Each line from the start of the listing below through the line containing "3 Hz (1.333" should be reproduced exactly, with no others.
---+---
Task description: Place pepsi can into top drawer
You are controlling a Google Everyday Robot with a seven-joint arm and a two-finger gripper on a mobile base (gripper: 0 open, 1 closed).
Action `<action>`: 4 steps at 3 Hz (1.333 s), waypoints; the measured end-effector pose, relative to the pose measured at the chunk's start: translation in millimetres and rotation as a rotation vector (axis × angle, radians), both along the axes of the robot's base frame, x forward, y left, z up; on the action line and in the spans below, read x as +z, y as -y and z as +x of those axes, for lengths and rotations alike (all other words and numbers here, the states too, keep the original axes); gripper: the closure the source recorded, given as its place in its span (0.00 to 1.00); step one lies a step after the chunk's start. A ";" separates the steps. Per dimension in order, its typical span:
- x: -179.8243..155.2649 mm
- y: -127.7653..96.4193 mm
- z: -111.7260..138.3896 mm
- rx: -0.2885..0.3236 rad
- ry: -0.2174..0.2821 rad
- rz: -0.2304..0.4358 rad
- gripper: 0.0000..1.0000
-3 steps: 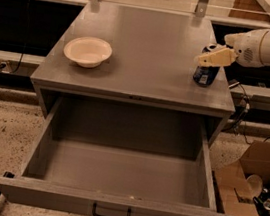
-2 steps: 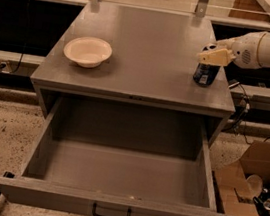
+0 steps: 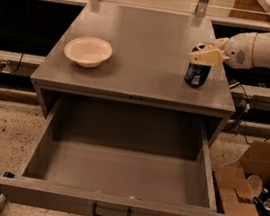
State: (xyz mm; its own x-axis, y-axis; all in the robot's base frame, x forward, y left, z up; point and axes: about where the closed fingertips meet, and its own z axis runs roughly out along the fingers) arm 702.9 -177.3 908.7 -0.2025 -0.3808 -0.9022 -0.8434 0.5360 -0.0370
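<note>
The pepsi can (image 3: 196,76), dark blue with white markings, stands upright near the right edge of the grey cabinet top (image 3: 146,36). My gripper (image 3: 206,54) reaches in from the right on a white arm and its cream fingers (image 3: 209,56) close around the can's top. The can's base is at or just above the surface. The top drawer (image 3: 115,205) is pulled fully open below, towards the camera. Its grey inside holds nothing, and a black handle (image 3: 110,212) sits at the centre of its front.
A cream bowl (image 3: 88,51) sits on the left of the cabinet top. An open cardboard box (image 3: 248,197) with cans and clutter stands on the floor at the right of the drawer. Cables hang by the cabinet's right side.
The gripper and the can have both shifted a little to the left across the cabinet top. The bowl and drawer have not moved.
</note>
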 end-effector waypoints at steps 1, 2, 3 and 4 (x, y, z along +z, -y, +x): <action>15.9 -29.2 -50.4 0.169 -0.017 0.047 1.00; 23.3 -55.1 -114.3 0.321 -0.023 0.023 1.00; 14.0 -84.8 -175.5 0.500 0.032 -0.159 1.00; 1.2 -83.1 -181.1 0.556 0.094 -0.263 1.00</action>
State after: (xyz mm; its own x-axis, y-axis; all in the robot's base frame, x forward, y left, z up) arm 521.8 -94.2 909.9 0.1659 -0.6181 -0.7684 -0.9804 -0.0192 -0.1962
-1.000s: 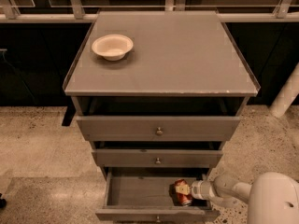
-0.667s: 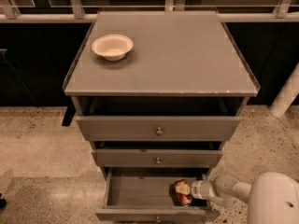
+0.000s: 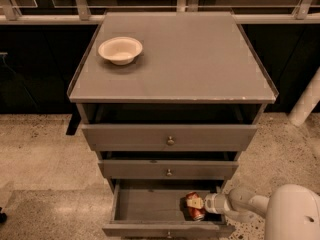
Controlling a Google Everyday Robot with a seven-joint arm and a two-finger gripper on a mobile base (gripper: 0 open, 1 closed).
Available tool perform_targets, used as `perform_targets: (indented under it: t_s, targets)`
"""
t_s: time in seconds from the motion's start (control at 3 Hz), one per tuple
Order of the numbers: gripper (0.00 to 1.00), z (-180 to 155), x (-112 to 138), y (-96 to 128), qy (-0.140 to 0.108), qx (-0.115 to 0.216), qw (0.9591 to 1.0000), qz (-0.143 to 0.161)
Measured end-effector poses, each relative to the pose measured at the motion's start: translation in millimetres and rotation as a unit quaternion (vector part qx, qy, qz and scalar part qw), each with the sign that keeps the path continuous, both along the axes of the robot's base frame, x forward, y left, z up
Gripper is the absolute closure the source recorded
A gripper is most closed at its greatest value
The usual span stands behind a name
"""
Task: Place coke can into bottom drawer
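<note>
The bottom drawer [image 3: 145, 204] is pulled open at the foot of the grey cabinet, a shallow grey tray with a small knob on its front. The red coke can [image 3: 194, 206] is inside it, at the right end of the tray. My gripper [image 3: 199, 203] reaches in from the right, over the drawer's right side, with its pale fingers [image 3: 197, 202] against the can. I cannot tell whether the can rests on the drawer floor.
The two upper drawers [image 3: 170, 140] stand slightly ajar. A cream bowl [image 3: 120, 49] sits on the cabinet top [image 3: 200, 59] at the back left. My white arm [image 3: 292, 211] fills the lower right corner. Speckled floor lies around the cabinet.
</note>
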State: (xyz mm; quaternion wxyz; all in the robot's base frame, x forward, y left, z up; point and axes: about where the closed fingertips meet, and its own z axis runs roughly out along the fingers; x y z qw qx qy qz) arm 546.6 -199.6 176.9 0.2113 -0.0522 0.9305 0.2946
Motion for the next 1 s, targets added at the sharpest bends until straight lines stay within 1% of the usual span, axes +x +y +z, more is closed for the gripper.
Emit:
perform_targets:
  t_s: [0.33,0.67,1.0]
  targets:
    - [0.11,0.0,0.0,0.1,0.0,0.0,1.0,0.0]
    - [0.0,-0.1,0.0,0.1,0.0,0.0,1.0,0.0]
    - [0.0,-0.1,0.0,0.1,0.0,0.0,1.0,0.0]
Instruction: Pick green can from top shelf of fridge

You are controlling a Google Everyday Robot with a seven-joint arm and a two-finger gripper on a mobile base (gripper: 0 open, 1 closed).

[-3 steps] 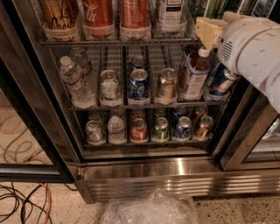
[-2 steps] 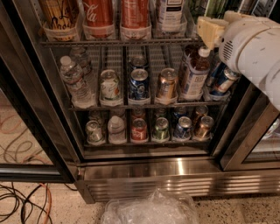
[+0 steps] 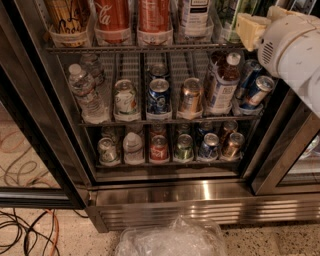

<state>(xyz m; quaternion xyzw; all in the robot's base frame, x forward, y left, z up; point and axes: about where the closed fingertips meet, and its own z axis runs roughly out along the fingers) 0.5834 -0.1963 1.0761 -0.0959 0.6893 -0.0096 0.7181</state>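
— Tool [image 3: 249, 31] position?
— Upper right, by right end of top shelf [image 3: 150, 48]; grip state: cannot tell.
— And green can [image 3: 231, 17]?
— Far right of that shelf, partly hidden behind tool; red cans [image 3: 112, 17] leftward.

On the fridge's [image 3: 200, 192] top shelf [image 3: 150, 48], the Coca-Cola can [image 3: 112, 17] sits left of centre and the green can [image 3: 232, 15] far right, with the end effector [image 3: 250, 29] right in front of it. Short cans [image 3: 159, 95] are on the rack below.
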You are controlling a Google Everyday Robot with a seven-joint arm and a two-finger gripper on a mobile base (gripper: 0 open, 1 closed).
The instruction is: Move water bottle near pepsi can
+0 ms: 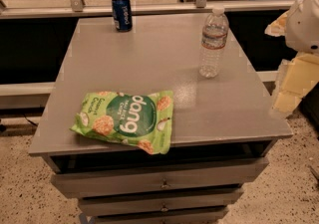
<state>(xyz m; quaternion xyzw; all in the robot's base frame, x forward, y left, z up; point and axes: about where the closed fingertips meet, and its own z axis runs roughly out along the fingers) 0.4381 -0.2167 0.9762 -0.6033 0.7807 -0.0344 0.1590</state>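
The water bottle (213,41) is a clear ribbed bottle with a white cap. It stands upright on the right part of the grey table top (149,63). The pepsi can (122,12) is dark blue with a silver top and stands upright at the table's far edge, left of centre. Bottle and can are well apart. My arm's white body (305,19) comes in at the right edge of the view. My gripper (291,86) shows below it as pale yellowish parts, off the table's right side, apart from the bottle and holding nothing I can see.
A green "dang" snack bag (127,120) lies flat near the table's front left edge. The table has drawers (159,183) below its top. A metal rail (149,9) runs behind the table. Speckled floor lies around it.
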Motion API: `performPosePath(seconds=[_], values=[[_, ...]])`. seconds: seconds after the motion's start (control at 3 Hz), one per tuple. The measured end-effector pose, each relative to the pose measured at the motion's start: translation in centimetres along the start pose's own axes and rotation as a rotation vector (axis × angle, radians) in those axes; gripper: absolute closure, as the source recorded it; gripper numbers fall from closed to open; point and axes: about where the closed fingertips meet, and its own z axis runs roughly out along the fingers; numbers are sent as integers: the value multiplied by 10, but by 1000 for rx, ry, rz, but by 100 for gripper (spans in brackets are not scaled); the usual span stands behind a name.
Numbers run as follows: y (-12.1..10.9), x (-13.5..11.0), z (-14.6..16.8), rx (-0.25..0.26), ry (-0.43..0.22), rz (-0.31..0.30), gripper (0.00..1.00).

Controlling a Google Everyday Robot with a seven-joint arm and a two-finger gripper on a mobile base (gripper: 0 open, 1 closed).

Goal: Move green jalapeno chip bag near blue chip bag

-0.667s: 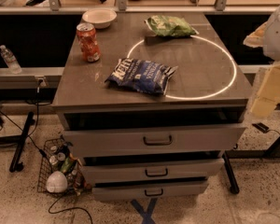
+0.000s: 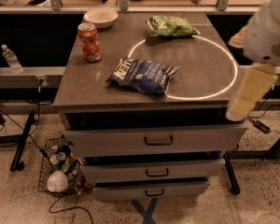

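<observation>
The green jalapeno chip bag (image 2: 171, 26) lies at the back right of the cabinet top, on the rim of a bright light ring. The blue chip bag (image 2: 142, 75) with white lettering lies near the middle front, inside the ring. The two bags are well apart. My gripper (image 2: 237, 112) hangs at the right edge of the view, beside the cabinet's front right corner and below my white arm (image 2: 270, 27). It is away from both bags and holds nothing that I can see.
A red soda can (image 2: 89, 42) stands at the left of the grey cabinet top (image 2: 84, 85), with a white bowl (image 2: 101, 17) behind it. Drawers (image 2: 158, 139) are below. A wire basket of clutter (image 2: 60, 169) and cables sit on the floor at the left.
My arm and gripper have shifted a little to the left, toward the cabinet's right edge. The bags, can and bowl have not moved.
</observation>
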Motion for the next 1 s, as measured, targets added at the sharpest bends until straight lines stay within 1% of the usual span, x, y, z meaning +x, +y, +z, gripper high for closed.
performPosePath(seconds=[0.33, 0.67, 1.0], values=[[-50, -26, 38, -26, -101, -69, 0], [-113, -64, 66, 24, -218, -86, 0], [-178, -111, 95, 83, -353, -104, 0]])
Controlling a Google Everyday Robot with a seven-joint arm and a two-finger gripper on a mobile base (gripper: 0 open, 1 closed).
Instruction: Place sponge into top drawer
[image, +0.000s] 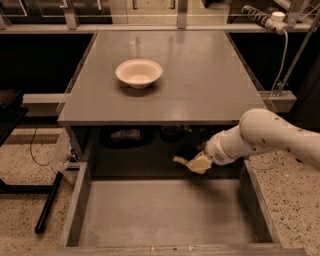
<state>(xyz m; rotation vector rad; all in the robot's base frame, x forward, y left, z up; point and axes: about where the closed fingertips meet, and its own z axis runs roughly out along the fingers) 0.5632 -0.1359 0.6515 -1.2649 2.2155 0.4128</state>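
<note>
The arm reaches in from the right, bent low, with the gripper (191, 162) under the counter's (210, 75) front edge, over the back of the top drawer (165, 215). Its grip cannot be told, and the sponge cannot be made out. A white bowl (139, 73) sits on the counter.

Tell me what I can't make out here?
Sponge: camera view, lost in shadow around the gripper, which hangs over the top drawer's back end, below the tabletop edge.
Things under the tabletop: too dark to identify.
Drawer's front wall: cut by the bottom edge.
</note>
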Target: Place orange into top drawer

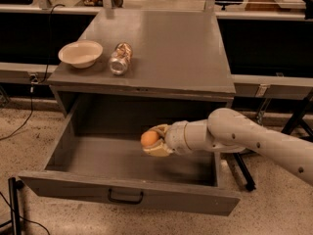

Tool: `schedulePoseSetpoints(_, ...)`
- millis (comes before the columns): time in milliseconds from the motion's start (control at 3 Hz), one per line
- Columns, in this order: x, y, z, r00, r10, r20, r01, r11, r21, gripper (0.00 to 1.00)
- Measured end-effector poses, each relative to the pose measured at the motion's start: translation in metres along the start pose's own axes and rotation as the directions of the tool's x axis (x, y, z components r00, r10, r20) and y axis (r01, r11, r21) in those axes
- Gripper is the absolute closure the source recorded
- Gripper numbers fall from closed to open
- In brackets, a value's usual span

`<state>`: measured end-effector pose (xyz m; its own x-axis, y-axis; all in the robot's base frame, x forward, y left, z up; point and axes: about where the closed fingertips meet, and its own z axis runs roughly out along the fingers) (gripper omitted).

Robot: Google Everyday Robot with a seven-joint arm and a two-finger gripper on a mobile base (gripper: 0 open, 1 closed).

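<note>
The orange (149,138) is a small round fruit held in my gripper (154,140), whose cream fingers close around it. The gripper reaches in from the right and sits low inside the open top drawer (63,145), above the drawer floor near its middle. The drawer is pulled far out, with a flat grey front panel and a dark handle (125,197) at its centre. Whether the orange touches the drawer floor cannot be told.
A white bowl (80,53) and a shiny can (120,58) lying on its side sit at the left of the grey cabinet top (176,48). My white arm (254,143) crosses the drawer's right side. Dark stand legs (244,173) are on the floor at right.
</note>
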<state>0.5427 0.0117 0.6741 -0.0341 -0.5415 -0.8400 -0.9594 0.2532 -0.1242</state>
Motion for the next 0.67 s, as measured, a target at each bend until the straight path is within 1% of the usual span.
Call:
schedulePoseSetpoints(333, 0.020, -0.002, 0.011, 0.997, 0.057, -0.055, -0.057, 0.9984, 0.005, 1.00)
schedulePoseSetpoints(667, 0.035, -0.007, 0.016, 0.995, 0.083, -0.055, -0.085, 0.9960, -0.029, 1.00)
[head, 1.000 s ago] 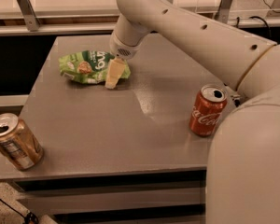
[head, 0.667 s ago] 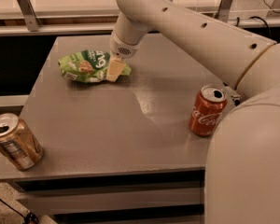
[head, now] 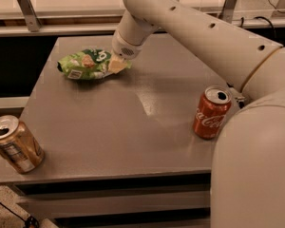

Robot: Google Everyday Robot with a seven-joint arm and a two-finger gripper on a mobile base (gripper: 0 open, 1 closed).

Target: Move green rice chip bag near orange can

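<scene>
We find pincer (head: 115,63) low on right end of green rice chip bag (head: 88,64), 11 o'clock on table (head: 133,127), likely to pinch crinkly edge; grip we cannot tell. orange can (head: 15,145) at 7 o'clock, well apart; red can (head: 211,113) at 4 o'clock.

The green rice chip bag (head: 85,64) is pale green with a dark green patch and a white label (tan rounds printed too). The cream tool (head: 116,64) sits at its right end. The orange can (head: 16,145) is bronze-gold, the Coca-Cola can (head: 211,113) red, the table (head: 133,127) grey.
</scene>
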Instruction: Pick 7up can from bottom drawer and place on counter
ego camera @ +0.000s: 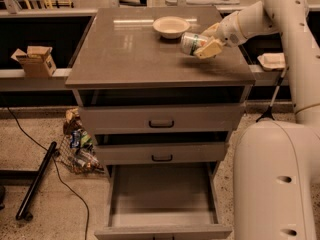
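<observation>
Camera view from the front of the cabinet: the gripper (205, 40) is reaching in from the right over the counter (125, 54), its fingers pinched on the 7up can (190, 43). The can is tipped nearly onto its side, long axis running left to right, free end pointing left. It sits just beside the cream bowl (171, 26); I cannot tell whether it touches the slab. Below, the bottom drawer (160, 196) stands pulled open.

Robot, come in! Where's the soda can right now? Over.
Gripper above the right of the counter, shut on the 7up can. Can tilted, not set down. Bottom drawer open, bare. Cream bowl close beside the can.
</observation>
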Controlling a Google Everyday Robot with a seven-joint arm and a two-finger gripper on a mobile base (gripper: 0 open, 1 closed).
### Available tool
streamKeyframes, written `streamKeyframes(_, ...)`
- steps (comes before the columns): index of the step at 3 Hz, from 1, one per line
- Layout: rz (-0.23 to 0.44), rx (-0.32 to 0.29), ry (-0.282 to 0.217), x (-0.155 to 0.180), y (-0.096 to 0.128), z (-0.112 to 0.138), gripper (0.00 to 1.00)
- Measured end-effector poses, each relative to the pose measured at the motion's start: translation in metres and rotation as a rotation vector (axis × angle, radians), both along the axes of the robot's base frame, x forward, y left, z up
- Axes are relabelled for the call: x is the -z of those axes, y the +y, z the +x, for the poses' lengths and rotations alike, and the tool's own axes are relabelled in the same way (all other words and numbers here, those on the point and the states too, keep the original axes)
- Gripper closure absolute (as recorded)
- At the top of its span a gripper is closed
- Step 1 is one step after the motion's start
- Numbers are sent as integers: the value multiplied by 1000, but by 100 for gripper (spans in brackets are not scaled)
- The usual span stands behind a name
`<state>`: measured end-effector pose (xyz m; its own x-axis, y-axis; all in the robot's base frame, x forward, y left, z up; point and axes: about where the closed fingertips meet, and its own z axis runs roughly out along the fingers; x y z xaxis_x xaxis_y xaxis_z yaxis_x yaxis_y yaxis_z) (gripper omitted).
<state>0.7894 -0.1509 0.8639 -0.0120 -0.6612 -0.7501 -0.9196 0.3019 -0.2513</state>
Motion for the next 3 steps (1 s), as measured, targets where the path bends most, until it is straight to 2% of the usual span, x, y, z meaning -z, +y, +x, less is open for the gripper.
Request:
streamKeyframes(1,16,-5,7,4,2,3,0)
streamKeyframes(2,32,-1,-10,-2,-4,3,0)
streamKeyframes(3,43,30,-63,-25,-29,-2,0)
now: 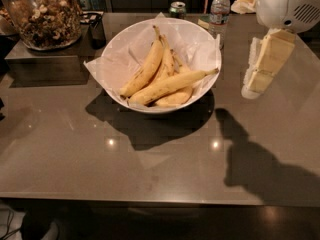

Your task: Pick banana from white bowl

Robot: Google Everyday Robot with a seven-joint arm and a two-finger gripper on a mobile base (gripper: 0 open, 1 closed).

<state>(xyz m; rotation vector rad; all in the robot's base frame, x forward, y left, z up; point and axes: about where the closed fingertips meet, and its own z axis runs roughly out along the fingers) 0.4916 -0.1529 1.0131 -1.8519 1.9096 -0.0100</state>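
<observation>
Banana (172,85): longest one, lying on top of other bananas (150,66) in white bowl (150,108), stem tip pointing at right rim. Bowl sits centre of table (100,154), nearer far edge. Open tabletop runs from bowl to near edge. Gripper (251,89) hangs just right of bowl, above right side, apart from rim; opening unreadable. Bottle (219,9) and can (177,8) at far edge. Jar (42,14) at far-left corner.

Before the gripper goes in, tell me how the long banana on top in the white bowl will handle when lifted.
The banana looks whole and nearly straight, so it should lift stiff, though a hard squeeze could bruise it. It lies across other bananas, so lifting may nudge them. The gripper hangs right of the white bowl.
</observation>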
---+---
Completed exercise:
Task description: Place pepsi can into top drawer
You are controlling a Google Everyday Robot with a seven-joint arm and a two-finger gripper on a mobile base (gripper: 0 open, 1 closed).
Action `<action>`: 4 steps at 3 Hz (1.333 s), waypoints; the measured end-effector pose, relative to the pose measured at the chunk's start: translation in millimetres and rotation as a rotation vector (axis × angle, radians), both along the axes of the robot's base frame, x forward, y left, z up; on the action line and in the spans below, read x as +z, y as -y and z as +x of those axes, for lengths and rotations alike (all other words and numbers here, the states too, keep the original axes); gripper: the closure the source recorded, given as its place in its span (0.00 to 1.00); step one lies a step after the chunk's start. A ";" separates the steps. Per dimension in order, its typical span:

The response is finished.